The author is an Assistant Professor of Creative Writing at the University of North Carolina, and her writing talent is quite evident in this book. Her words have an easy conversational flow to them, which means that she sometimes goes flitting from topic to topic within an essay in a way that made me forget where she began. But after a roundabout narration of linked anecdotes, she smoothly returns to her initial point and the whole thing makes perfect sense in retrospect. Thanks to her personality seeping through the content, we get healthy doses of humour (Loved it when she called ‘chai latte’ a monstrosity!) and introspection. There are serious topics such as school shootings and body image issues as well as lighter ones such as the struggles of cooking desi food in a new country. The reading experience is akin to sitting next to a skilful raconteur while they are narrating something captivating.

It must be made clear that this is not a typical immigrant narrative, just in case you were expecting one. The author is a privileged Indian and not representative of a majority of the country. Her story is the authentic life experience of *one* Indian-American. This in no way nullifies her experiences as there's no standard or uniform Indian narrative anyway. But it is not as dark or gritty as some immigrant stories tend to be. The racial issue is not the dominant thread in most of the essays.

I thought I would not have much in common with the author, other than the colour of our skin, our nationality (well, before she got the green card), and our gender. But to my surprise, we are the same age as well! This means that our childhood experiences in urban India have some conjunction thanks to growing up in major metropolises around the same time. While she was born in Kolkata to Bengali Hindu parents and moved to New Delhi, I was born in Mangalore to Christian parents who moved to Mumbai. (Basically, between the two of us, we cover the North, South, East and West of India! 😆) While our paths diverged when her narrative shifted gears to the USA, I still felt a strong sense of compatibility with her ideas. (If the author is reading my review: Please know that I've used 'compatible' deliberately.) There were so many instances where I felt like giving her a hug and saying, “I understand you! I feel the same! I have lived through the same!”

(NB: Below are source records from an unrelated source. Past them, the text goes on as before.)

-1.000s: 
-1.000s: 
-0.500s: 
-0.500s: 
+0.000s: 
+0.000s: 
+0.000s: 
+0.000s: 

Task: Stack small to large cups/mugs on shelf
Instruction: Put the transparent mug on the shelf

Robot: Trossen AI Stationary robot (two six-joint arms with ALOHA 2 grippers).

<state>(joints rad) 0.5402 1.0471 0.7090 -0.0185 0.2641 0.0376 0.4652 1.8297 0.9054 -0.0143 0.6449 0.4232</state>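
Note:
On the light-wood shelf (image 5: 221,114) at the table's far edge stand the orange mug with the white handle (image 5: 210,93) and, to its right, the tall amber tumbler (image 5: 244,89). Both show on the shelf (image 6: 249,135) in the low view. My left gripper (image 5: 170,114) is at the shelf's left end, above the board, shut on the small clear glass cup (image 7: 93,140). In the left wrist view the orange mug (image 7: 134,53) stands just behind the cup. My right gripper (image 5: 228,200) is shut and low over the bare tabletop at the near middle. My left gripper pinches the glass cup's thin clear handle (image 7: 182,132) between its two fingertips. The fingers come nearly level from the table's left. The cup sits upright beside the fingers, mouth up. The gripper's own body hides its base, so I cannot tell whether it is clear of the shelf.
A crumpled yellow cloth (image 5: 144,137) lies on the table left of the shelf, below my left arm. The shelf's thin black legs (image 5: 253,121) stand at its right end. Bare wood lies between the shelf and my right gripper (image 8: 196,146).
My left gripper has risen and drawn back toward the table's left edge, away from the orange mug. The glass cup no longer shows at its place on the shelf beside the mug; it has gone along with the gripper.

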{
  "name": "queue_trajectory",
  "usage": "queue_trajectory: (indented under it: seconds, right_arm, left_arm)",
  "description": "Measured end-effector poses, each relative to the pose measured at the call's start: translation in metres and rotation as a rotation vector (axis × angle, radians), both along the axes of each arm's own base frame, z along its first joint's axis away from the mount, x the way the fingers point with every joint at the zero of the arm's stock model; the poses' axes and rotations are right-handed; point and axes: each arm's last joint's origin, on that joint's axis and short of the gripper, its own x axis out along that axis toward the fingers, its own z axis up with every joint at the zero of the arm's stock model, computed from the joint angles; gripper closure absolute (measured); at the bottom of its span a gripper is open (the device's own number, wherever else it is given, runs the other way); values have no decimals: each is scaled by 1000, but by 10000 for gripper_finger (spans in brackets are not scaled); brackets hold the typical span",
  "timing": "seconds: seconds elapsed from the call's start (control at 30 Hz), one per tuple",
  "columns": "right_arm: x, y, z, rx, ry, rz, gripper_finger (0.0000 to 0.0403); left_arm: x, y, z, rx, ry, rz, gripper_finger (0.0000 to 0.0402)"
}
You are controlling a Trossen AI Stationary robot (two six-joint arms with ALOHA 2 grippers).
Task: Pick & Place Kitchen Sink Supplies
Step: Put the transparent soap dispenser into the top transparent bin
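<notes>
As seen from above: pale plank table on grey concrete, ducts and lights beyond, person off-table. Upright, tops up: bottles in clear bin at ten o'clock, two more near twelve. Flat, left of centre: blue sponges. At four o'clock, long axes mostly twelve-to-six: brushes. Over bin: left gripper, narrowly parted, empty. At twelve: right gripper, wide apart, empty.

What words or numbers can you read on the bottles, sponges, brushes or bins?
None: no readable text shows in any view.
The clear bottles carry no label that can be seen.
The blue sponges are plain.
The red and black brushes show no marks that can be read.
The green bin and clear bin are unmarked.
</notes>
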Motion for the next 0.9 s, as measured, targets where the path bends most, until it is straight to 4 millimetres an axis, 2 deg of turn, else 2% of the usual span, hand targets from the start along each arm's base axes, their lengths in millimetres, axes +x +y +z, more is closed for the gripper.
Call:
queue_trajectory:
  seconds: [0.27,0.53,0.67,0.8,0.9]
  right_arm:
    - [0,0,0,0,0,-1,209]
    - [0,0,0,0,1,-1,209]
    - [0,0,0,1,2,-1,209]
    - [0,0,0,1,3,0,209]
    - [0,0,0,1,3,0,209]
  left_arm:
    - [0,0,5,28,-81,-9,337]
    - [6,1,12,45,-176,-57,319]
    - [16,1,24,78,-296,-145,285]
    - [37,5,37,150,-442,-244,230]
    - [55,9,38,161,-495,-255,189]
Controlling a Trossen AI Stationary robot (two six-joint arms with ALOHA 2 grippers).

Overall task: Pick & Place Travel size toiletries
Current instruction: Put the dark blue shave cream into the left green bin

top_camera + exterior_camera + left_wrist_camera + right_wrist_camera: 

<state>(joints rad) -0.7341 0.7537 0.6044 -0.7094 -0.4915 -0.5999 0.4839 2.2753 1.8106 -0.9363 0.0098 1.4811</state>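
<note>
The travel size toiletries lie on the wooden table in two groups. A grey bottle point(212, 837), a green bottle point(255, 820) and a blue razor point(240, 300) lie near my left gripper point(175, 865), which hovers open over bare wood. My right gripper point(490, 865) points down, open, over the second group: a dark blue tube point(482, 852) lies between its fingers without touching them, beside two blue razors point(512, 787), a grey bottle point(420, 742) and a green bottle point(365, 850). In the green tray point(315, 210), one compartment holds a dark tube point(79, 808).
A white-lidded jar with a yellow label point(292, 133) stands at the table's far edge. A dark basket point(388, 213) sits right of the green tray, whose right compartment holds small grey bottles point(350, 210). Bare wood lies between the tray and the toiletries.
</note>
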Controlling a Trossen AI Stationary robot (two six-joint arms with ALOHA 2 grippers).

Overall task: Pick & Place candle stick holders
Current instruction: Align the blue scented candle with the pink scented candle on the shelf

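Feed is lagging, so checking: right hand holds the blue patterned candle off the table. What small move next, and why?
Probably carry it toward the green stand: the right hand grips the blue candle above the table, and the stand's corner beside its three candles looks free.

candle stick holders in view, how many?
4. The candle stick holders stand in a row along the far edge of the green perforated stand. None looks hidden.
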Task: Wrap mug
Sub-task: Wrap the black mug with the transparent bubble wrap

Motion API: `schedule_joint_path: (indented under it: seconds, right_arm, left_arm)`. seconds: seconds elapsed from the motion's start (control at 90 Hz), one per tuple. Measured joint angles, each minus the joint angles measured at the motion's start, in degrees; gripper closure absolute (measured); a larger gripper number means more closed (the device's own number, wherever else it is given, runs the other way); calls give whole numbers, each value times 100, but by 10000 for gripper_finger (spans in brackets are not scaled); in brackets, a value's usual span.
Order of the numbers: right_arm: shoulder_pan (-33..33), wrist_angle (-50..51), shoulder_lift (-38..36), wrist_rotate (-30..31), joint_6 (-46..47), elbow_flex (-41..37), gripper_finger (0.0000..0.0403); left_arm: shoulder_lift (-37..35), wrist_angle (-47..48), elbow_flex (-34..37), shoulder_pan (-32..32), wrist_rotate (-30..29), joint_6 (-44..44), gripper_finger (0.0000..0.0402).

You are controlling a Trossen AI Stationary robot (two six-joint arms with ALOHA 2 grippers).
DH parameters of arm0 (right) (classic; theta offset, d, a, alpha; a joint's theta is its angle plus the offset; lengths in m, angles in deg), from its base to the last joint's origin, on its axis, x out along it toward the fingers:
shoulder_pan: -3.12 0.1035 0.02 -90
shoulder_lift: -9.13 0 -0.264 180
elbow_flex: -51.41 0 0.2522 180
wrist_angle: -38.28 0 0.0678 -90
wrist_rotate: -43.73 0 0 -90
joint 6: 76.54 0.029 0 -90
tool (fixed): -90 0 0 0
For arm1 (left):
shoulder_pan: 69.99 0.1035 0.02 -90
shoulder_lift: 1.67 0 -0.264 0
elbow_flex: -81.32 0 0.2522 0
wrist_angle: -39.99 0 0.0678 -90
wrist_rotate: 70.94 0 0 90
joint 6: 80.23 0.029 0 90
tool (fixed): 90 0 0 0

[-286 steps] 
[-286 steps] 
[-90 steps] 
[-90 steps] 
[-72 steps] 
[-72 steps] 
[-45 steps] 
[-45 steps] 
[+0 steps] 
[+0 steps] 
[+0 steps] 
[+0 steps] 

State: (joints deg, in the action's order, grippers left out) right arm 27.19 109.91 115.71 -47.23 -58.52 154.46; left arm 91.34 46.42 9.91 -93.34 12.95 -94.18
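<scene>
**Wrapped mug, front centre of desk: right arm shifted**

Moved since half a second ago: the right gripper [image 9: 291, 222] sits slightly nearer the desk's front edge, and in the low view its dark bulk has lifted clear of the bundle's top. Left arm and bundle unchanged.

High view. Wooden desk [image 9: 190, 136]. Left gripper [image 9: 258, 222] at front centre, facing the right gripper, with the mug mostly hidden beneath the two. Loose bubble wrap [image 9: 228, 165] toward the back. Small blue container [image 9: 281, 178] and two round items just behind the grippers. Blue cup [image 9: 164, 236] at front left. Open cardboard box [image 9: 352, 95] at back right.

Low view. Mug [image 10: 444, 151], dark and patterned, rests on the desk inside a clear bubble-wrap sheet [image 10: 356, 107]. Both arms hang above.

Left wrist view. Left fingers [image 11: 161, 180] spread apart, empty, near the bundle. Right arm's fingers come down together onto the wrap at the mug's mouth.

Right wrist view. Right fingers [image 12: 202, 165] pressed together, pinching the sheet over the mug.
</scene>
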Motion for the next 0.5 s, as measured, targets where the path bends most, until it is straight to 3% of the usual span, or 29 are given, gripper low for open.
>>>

What I truly, truly appreciate is how the author doesn’t choose one country in favour of another. She brings out the pros and cons of both India and the USA without bias. She is respectful of both nations, and shows her fondness for both. Unlike many desi authors in the USA, she doesn’t diss India in favour of her new country of residence. If only all Indian expats in the USA wrote this way about their home country without any stereotyping!

As I always do for anthologies, I rated the essays individually. I did recalibrate my reading sensor from cultural nonfiction to memoir, and this worked excellently. Of the eighteen essays, a whopping nine essays reached or crossed the four-star mark. Six more got between 3-3.5 stars. An exceptional performance! My top favourites with 4.5+ stars each were ‘A Tale of Two Chutneys’, ‘Killer Dinner‘, ‘Valentine's Day’, ‘A Café of One's Own’, ‘Chocolate-Marmalade Green Card’, ‘The Boys of New Delhi: An Essay in Four Hurts’, and ‘Judith and Holofernes.’

All in all, I had a wonderful time reading this essay collection. Though our lives are so disparate, I identified with a lot of the author’s emotions. Whether you have something in common with this author or not, her fears and joys, her anticipations and apprehensions are so universal that everyone will find at least some points of resonance with her views.

Much recommended to every reader fond of OwnVoices memoirs.

3.9 stars, based on the average of my rating for each essay. (If you are familiar with my ratings, you know that an average coming close to 4 stars is wonderful for an anthology.)

My thanks to University of North Carolina Press for providing the DRC of “Brown Women Have Everything” via Edelweiss+. This review is voluntary and contains my honest opinion about the book.